Court of Chancery of Delaware

June 18, 2018

US ECOLOGY, INC. and EQ INDUSTRIAL SERVICES, INC., Plaintiffs,
v.
ALLSTATE POWER VAC, INC. and ASPV HOLDINGS, INC., Defendants.

          Date Submitted: March 9, 2018

          Stephen C. Norman and Daniyal M. Iqbal of POTTER ANDERSON & CORROON LLP, Wilmington, Delaware; David B. Hennes, Lisa H. Bebchick, and Joseph G. Cleeman of ROPES & GRAY LLP, New York, New York; Counsel for Plaintiffs.

          Jon E. Abramczyk, D. McKinley Measley, and Alexandra M. Cumings of MORRIS, NICHOLS, ARSHT & TUNNELL LLP, Wilmington, Delaware; William T. Pruit of KIRKLAND & ELLIS LLP, Chicago, Illinois; Warren Haskel and Benjamin Cooper of KIRKLAND & ELLIS LLP, New York, New York; Counsel for Defendants.

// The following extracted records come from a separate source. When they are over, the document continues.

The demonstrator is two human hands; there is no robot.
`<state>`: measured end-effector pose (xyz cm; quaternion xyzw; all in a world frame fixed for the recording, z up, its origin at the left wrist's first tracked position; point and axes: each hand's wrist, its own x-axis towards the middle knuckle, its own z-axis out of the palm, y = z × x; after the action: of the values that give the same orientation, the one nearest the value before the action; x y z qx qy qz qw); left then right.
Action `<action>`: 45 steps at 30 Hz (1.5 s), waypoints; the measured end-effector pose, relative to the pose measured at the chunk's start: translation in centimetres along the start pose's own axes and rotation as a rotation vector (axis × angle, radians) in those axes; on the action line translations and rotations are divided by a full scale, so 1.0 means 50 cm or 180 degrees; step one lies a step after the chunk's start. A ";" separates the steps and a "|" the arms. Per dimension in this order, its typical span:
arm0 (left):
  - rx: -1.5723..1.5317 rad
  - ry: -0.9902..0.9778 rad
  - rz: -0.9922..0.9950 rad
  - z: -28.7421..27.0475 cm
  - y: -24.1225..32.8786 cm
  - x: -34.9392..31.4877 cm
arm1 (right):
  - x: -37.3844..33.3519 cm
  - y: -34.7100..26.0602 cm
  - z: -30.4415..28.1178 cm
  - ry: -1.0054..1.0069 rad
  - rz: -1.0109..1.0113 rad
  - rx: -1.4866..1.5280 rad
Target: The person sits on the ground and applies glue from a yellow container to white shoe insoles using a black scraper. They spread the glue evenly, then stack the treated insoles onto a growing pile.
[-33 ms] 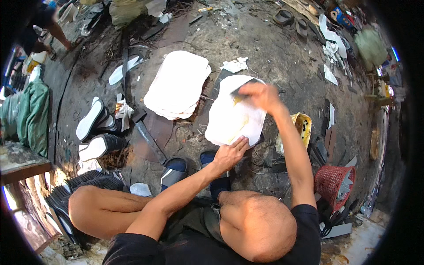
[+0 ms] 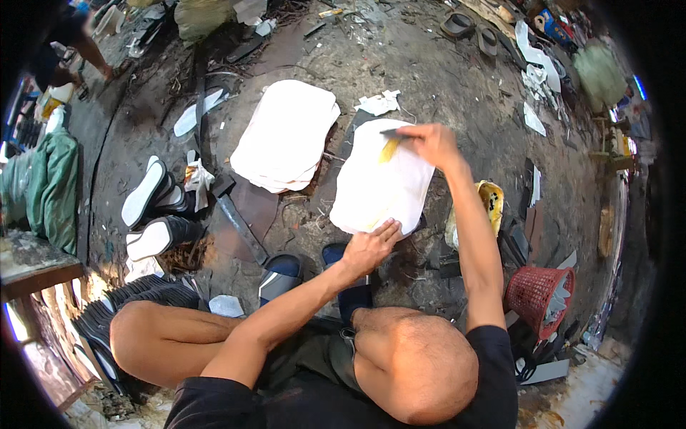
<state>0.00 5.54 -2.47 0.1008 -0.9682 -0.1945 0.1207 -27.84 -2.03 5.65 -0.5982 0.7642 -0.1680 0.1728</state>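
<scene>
A stack of white sheets (image 2: 382, 182) with rounded corners lies on the ground in front of me. My left hand (image 2: 371, 245) rests on its near edge with outstretched fingers, pressing it down. Over the far right part of the top sheet, my right hand (image 2: 434, 146) grips a dark-handled brush (image 2: 397, 134). Yellow shows at the brush's tip, against the sheet; whether this is bristle or glue is hard to tell. Another, larger stack of white sheets (image 2: 284, 136) sits to the left. Right of my right forearm stands a yellow-stained tub (image 2: 491, 200), partly hidden by the arm.
A hammer (image 2: 239, 220) lies left of my sandalled feet. White-soled shoes (image 2: 144, 193) and a pile of dark soles (image 2: 136, 297) are farther left. A red basket (image 2: 537, 300) with scraps stands at right. Sandals (image 2: 471, 34) and scraps lie beyond; another person's legs (image 2: 93, 57) show far left.
My right hand has shifted slightly and the brush, blurred before, now shows clearly with its yellow tip farther up the sheet. My left hand stays in place on the near edge.
</scene>
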 end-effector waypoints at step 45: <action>-0.1064 0.2315 -0.1545 -0.092 -0.104 -0.014 | -0.421 -0.187 0.132 0.0570 0.0256 -0.0483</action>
<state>2.71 -0.61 -0.58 0.3652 -0.7668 -0.3226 0.4178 -12.02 15.99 5.49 -0.5611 0.8105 -0.1554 0.0647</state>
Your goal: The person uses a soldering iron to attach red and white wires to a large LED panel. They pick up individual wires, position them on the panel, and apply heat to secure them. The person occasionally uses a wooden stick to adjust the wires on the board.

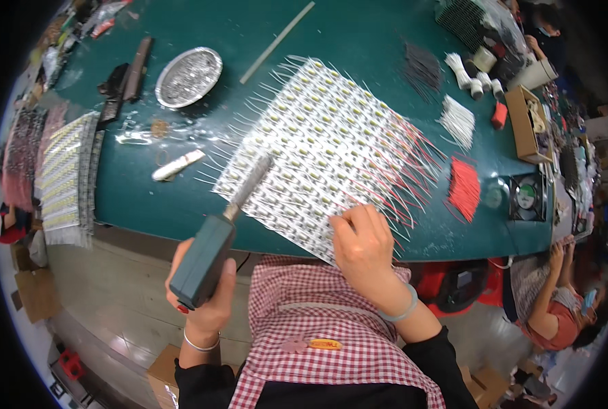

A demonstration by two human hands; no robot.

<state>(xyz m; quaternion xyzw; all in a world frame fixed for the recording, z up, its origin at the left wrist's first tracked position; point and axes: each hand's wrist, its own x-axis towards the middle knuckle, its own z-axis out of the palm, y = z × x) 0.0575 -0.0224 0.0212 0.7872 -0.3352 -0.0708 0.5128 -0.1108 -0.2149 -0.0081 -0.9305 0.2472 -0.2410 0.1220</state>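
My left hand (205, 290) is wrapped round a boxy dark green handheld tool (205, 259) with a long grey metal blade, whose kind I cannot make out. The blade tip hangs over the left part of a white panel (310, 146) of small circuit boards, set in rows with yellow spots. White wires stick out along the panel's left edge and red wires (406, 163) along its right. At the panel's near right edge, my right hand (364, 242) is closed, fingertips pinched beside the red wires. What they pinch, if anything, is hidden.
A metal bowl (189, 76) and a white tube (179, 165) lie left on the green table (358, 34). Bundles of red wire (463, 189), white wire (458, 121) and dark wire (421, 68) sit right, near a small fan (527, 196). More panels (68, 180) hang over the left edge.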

          MEMORANDUM OPINION

          BOUCHARD, C.

         This case concerns a dispute over whether the seller of a business is entitled to reimbursement for approximately $1.6 million in insurance payments relating to that business that the seller paid or expects to pay after the transaction closed.

         Before November 1, 2015, Allstate Power Vac, Inc. ("Allstate") was a subsidiary of EQ Industrial Services, Inc. ("EQ Industrial"), which in turn was a subsidiary of U.S. Ecology, Inc. U.S. Ecology purchased umbrella insurance policies to cover itself and its subsidiaries, including Allstate. The insurance policies relevant here are all occurrence-based, meaning that they provide coverage for events that occurred during the given policy period, regardless of when the eventual claim is brought.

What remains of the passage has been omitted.